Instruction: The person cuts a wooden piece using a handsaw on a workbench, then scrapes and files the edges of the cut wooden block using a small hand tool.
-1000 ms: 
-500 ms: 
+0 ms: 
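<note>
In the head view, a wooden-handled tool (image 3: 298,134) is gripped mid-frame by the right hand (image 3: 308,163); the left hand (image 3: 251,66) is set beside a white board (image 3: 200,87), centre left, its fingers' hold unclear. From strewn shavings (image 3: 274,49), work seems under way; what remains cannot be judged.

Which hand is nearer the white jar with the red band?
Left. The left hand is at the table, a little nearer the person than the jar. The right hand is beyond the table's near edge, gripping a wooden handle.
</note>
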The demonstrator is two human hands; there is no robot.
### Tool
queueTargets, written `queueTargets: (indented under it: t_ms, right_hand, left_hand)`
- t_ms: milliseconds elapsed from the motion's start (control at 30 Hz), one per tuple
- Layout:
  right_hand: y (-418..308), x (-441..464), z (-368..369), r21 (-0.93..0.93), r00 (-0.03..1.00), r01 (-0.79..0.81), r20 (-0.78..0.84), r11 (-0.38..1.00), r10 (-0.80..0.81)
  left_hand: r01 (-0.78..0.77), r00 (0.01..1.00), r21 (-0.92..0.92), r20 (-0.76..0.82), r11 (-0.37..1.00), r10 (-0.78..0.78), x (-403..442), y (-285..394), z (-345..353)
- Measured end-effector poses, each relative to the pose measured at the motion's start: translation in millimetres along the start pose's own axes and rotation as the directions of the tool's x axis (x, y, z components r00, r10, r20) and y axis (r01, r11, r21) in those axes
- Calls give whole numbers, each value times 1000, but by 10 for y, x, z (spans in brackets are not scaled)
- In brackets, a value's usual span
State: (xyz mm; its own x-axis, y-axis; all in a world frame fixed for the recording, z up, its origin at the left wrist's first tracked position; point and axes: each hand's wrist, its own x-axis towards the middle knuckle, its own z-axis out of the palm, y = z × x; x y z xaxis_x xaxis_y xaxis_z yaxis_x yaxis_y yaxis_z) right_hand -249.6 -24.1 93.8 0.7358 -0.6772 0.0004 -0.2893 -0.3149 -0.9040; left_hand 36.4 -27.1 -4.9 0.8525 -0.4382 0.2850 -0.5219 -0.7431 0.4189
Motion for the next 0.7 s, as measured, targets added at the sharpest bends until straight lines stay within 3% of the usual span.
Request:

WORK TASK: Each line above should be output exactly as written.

THE ANSWER:
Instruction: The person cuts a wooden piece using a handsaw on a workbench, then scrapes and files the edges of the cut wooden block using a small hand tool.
-1000 ms: 
-500 ms: 
+0 ms: 
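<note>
In the head view, a wooden-handled tool (image 3: 298,134) is gripped mid-frame by the right hand (image 3: 308,163); the left hand (image 3: 251,66) is set beside a white board (image 3: 200,87), centre left, its fingers' hold unclear. From strewn shavings (image 3: 274,49), work seems under way; what remains cannot be judged.

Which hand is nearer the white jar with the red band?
Left. The left hand is at the table, a little nearer the person than the jar. The right hand is beyond the table's near edge, gripping a wooden handle.
</note>
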The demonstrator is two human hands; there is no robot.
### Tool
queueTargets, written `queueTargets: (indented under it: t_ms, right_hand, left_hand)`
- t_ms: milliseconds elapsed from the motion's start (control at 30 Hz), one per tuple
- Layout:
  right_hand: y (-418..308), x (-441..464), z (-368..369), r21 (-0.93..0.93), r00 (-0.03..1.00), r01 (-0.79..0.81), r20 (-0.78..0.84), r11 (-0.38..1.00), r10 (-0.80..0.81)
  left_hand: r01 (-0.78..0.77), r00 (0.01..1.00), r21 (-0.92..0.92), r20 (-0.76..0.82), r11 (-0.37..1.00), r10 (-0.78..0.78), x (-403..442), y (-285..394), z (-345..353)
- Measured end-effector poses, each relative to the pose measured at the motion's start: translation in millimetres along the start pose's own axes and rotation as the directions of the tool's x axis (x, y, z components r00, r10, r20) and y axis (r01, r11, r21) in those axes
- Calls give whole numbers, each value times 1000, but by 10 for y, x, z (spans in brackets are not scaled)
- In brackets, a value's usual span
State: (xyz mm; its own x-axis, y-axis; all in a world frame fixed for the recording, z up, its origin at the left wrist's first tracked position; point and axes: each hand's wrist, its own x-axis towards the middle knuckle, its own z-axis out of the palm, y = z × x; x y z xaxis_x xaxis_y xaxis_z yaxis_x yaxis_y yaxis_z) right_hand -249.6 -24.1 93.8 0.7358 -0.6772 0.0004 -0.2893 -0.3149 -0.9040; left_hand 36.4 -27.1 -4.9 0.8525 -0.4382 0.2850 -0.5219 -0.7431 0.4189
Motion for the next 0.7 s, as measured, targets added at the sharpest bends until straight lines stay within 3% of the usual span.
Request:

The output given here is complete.